In the listing below, find the line with "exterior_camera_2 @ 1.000" and the line with "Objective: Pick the", then return them and every line between them exactly, minus the pictures.

+ + +

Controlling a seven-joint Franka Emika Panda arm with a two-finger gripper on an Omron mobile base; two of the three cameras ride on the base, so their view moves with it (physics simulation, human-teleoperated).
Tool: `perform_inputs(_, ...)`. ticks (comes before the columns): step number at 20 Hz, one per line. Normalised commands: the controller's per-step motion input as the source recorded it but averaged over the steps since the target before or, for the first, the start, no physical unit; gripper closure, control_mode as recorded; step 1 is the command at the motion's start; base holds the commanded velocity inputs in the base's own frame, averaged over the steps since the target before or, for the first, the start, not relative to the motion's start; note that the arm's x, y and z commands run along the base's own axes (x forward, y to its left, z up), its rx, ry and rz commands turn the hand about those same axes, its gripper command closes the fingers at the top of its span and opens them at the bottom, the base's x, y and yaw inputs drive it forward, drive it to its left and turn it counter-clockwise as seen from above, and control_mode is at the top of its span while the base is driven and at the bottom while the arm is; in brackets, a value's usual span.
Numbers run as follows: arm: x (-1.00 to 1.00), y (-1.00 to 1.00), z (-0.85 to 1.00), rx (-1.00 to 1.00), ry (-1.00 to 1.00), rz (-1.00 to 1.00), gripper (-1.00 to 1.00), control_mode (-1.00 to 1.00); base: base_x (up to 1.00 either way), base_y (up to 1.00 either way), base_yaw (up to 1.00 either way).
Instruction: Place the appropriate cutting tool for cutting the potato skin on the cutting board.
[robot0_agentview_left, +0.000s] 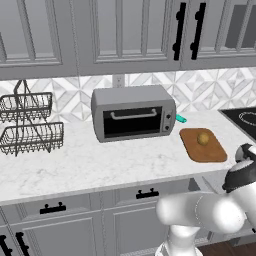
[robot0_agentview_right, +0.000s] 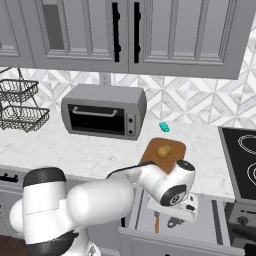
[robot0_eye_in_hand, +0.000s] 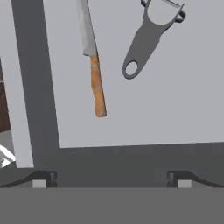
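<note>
Partly cropped peeler (robot0_eye_in_hand: 151, 35) beside knife (robot0_eye_in_hand: 94, 57)

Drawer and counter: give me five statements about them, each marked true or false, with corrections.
1. The potato lies on the cutting board. True.
2. The drawer holds a knife and a peeler. True.
3. The gripper is shut on the knife. False: its jaws stand open above the drawer, holding nothing.
4. The knife's handle is blue. False: it is orange-brown.
5. The toaster oven stands on the cutting board. False: it stands on the counter, beside the board.
</note>
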Motion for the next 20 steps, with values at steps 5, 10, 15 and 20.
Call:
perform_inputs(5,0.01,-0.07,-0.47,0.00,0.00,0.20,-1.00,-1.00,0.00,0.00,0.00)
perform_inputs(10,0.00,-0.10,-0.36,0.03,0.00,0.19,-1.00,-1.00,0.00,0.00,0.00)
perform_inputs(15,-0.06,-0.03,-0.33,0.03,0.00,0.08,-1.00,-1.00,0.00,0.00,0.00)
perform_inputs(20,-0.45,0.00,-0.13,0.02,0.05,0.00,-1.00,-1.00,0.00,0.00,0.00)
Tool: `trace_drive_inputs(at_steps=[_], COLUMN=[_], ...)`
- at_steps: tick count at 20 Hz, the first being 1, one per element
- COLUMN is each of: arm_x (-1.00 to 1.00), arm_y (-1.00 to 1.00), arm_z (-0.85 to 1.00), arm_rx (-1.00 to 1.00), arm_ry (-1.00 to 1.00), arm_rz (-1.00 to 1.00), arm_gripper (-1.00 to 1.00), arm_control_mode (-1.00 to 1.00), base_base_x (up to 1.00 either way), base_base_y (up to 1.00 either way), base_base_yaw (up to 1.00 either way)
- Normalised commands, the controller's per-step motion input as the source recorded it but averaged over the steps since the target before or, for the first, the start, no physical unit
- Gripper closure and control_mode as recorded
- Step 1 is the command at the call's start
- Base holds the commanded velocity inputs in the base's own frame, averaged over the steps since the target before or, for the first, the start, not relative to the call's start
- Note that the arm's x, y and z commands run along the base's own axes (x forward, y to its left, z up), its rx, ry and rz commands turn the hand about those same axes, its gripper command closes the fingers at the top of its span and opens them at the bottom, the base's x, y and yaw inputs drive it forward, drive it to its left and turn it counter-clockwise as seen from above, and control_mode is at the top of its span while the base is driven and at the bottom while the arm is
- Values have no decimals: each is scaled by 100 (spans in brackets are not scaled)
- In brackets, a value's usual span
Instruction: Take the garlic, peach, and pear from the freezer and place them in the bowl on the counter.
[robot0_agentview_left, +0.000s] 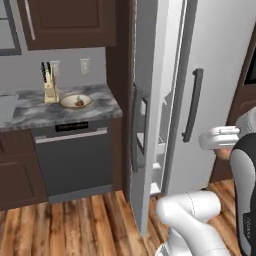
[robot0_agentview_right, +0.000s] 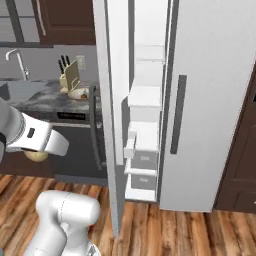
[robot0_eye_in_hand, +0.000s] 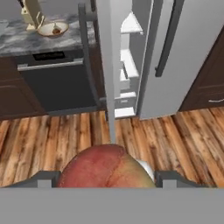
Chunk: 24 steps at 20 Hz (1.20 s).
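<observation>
Carry step: hand (robot0_eye_in_hand: 107, 181) pinching round red-yellow peach (robot0_eye_in_hand: 105, 168); keep level toward shallow tan-rimmed cream bowl (robot0_eye_in_hand: 52, 29) on dark marbled tabletop (robot0_eye_in_hand: 17, 39), far ahead-left of hand.

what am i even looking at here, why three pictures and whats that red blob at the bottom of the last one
It is one white robot arm in a rendered kitchen. Two cameras ride on its base, behind it to the left and right; the third sits on its hand. The freezer door stands open. On the counter are a knife block and a bowl with something small and dark inside. The red blob is a reddish-yellow fruit, probably the peach, sitting between the arm's two fingers.
</observation>
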Motion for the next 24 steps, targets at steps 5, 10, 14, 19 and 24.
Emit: trace_drive_inputs(at_steps=[5,10,14,19,24], arm_x=[0,0,0,0,0], arm_y=[0,0,0,0,0], arm_z=[0,0,0,0,0], arm_rx=[0,0,0,0,0], arm_ry=[0,0,0,0,0], arm_rz=[0,0,0,0,0], arm_gripper=[100,100,100,100,100], arm_control_mode=[100,100,100,100,100], base_base_x=[26,71,98,93,75], base_base_y=[100,80,66,60,21], base_base_yaw=[0,1,0,0,0])
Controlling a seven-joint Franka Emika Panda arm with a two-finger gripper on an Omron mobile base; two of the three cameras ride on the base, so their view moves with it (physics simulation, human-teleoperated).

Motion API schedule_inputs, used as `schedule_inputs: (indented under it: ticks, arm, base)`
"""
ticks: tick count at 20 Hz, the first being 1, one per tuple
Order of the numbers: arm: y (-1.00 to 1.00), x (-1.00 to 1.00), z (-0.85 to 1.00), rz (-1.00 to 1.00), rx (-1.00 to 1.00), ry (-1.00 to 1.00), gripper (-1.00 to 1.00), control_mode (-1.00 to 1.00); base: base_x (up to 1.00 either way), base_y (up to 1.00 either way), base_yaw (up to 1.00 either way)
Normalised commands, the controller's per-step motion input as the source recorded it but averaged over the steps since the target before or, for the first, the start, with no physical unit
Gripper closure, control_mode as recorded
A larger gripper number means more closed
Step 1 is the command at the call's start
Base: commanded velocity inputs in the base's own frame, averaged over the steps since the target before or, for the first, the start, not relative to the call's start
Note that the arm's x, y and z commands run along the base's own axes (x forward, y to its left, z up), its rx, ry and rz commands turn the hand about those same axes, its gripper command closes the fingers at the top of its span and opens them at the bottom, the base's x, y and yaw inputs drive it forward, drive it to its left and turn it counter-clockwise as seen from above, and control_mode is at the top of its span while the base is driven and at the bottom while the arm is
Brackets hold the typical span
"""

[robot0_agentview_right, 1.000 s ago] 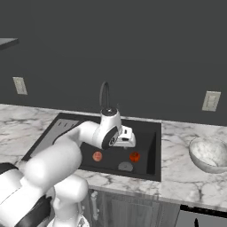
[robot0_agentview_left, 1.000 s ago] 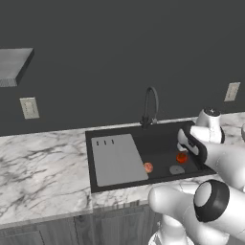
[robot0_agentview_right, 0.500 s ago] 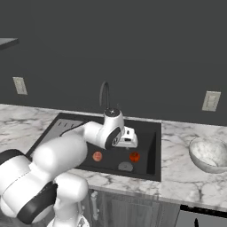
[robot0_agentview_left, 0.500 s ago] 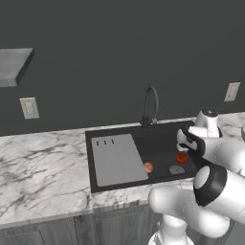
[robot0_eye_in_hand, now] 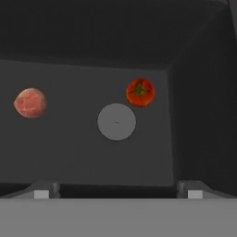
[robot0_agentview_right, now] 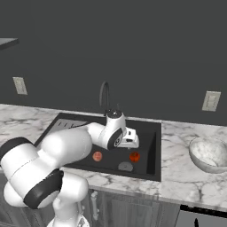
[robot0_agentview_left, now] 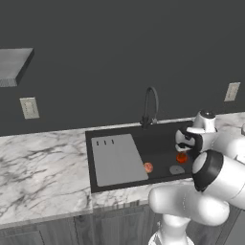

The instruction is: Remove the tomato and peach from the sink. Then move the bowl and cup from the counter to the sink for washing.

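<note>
The pincer [robot0_eye_in_hand: 117,194] is spread wide and empty, hanging over the black rectangular sink [robot0_eye_in_hand: 69,152]. Just below it lies the small deep red tomato [robot0_eye_in_hand: 140,92], beside the round grey drain [robot0_eye_in_hand: 116,121]; the pale pinkish peach [robot0_eye_in_hand: 30,102] rests well apart. The tomato looks light, smooth and soft, likely to roll, so I would close gently across its widest middle. The speckled pale bowl [robot0_agentview_right: 208,153] waits on the white marble desk [robot0_agentview_right: 186,177].

The sink [robot0_agentview_left: 115,135] sits in the counter [robot0_agentview_left: 43,162], a grey panel [robot0_agentview_left: 117,159] on its left side. The peach [robot0_agentview_left: 148,167] lies beside the panel; the tomato [robot0_agentview_left: 181,157] lies near the drain [robot0_agentview_left: 176,169], under the arm's hand.
</note>
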Motion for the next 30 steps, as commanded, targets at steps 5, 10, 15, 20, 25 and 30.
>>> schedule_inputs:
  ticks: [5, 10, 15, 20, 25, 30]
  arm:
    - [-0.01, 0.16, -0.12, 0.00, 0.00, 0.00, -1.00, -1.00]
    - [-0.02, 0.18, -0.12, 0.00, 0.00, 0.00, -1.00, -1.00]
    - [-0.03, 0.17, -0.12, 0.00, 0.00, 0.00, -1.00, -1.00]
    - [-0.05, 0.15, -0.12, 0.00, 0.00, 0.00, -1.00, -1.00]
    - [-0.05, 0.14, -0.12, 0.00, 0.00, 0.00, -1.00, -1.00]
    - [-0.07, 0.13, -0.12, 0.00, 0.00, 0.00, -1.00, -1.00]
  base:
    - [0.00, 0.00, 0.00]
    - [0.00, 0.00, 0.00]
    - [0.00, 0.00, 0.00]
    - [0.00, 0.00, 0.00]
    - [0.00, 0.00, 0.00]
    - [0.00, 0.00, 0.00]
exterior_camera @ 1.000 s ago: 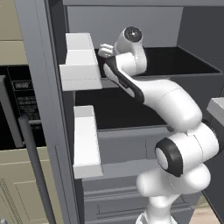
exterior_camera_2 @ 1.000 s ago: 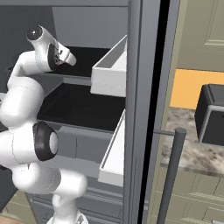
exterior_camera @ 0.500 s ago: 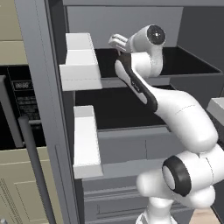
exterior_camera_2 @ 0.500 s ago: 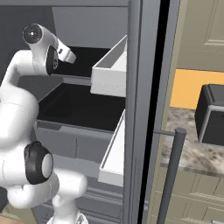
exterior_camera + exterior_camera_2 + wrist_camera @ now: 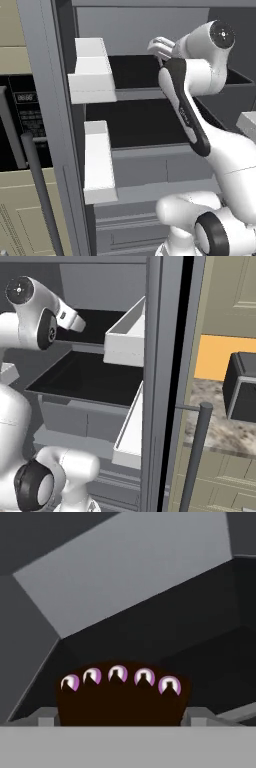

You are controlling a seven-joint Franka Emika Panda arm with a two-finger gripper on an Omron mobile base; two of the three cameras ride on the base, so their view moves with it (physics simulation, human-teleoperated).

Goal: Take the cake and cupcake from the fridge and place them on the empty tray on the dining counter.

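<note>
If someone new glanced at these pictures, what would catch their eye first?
Probably the white arm reaching into the open fridge, its hand above the upper black shelf. In the hand view, the dark brown cake with pale dollops lies between the open gripper fingers.

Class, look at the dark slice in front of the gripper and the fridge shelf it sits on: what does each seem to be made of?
Cake: looks like soft chocolate sponge, matte dark brown, with glossy pink-white dollops on top. Fridge shelf: probably hard plastic or coated metal, smooth flat matte black; the rendering leaves it open.
</note>
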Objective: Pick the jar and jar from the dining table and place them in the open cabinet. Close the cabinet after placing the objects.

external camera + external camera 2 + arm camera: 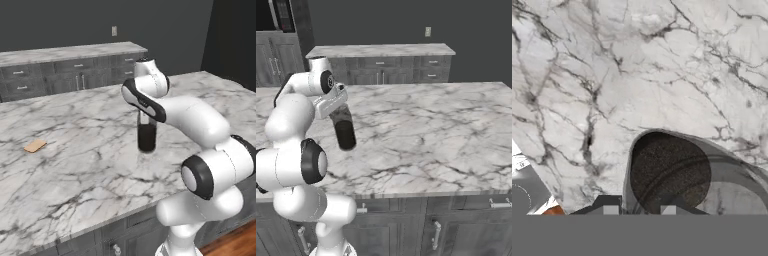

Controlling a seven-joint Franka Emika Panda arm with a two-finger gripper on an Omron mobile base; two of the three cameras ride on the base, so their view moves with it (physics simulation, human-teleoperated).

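Lying far left of tall jar (146,135): cracker (35,145).

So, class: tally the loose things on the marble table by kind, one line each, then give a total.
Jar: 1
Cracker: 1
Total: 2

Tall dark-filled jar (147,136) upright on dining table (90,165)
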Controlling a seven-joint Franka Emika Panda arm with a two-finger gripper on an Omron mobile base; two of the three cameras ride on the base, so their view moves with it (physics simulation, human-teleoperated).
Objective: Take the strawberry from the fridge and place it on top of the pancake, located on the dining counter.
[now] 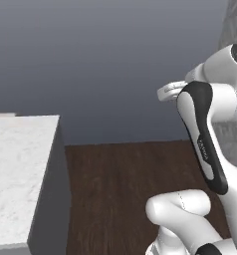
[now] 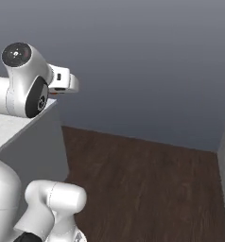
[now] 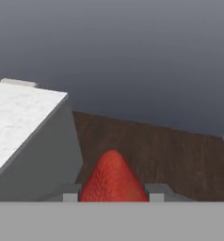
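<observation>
Red and close against the lens in the hand view, the strawberry (image 3: 114,178) sat pinched between the two grey fingertips (image 3: 71,192) of the claw (image 3: 113,193), one tip pressing each flank of the berry. Its pointed end rose above the fingers, and its leafy cap could not be seen. The claw was drawn narrow, shut upon the fruit with no gap showing on either side.

Beyond the berry lay a dark wooden floor (image 3: 170,150), and to the left of it the end of the dining counter (image 3: 20,117), its white marble-look tabletop seen above a plain grey side. A dull blue-grey wall (image 3: 132,56) closed the background.

From the left base view the white arm (image 1: 205,134) stood at the right with a dark band along its upper link, the same tabletop (image 1: 16,169) lying at the lower left and well apart from it. From the right base view the hand (image 2: 62,82) reached out level from behind the arm's round joint, near the corner of the counter (image 2: 34,137); the fingers themselves were hidden there. The strawberry was held up in the air, clear of the tabletop.
</observation>
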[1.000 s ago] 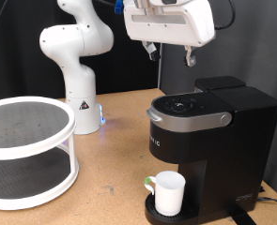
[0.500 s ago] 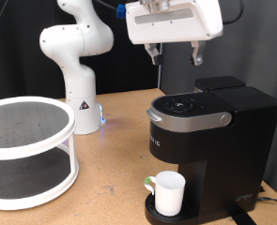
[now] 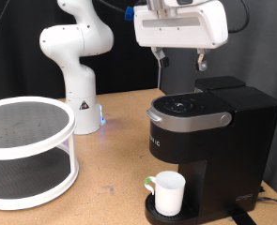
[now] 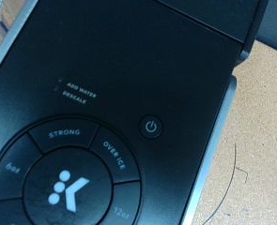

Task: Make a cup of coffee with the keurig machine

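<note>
The keurig machine (image 3: 208, 141) is black with a silver-grey band and stands on the wooden table at the exterior view's right, lid closed. The white cup (image 3: 169, 192), with a green-tinted handle, stands upright on the drip base under the brew head. My gripper (image 3: 180, 61) hangs in the air above the machine's top, its two fingers (image 3: 202, 64) spread apart with nothing between them. The wrist view looks straight down on the machine's top panel (image 4: 100, 141) with the power button (image 4: 151, 126), the "STRONG" and "OVER ICE" buttons and the K button. My fingers do not show there.
A white round two-tier rack (image 3: 25, 150) stands at the exterior view's left. The arm's white base (image 3: 80, 98) is at the back, a blue light at its foot. Bare wooden table (image 3: 115, 155) lies between the rack and the machine.
My gripper has risen a little and shifted towards the exterior view's right above the machine. The cup and the machine have not moved.
</note>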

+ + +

■ **Answer box**
exterior_camera_2 @ 1.000 s ago: 
exterior_camera @ 0.500 s ago: 
exterior_camera_2 @ 0.500 s ago: 
exterior_camera + exterior_camera_2 + wrist_camera @ now: 

You are controlling a seven-joint Franka Emika Panda arm with a two-finger gripper on an Omron mobile base; two of the three cameras ride on the base, so their view moves with it (physics simulation, human-teleoperated).

Goal: Take the cake and cupcake from the fridge and place them on the empty tray on the dining counter.

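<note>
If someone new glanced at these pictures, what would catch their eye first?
Probably the white arm reaching into the open fridge, its hand above the upper black shelf. In the hand view, the dark brown cake with pale dollops lies between the open gripper fingers.

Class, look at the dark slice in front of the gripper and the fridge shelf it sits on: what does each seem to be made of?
Cake: looks like soft chocolate sponge, matte dark brown, with glossy pink-white dollops on top. Fridge shelf: probably hard plastic or coated metal, smooth flat matte black; the rendering leaves it open.
</note>
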Objective: Pick the jar and jar from the dining table and place them in the open cabinet. Close the cabinet after placing the objects.

What this exercise needed has been supplied.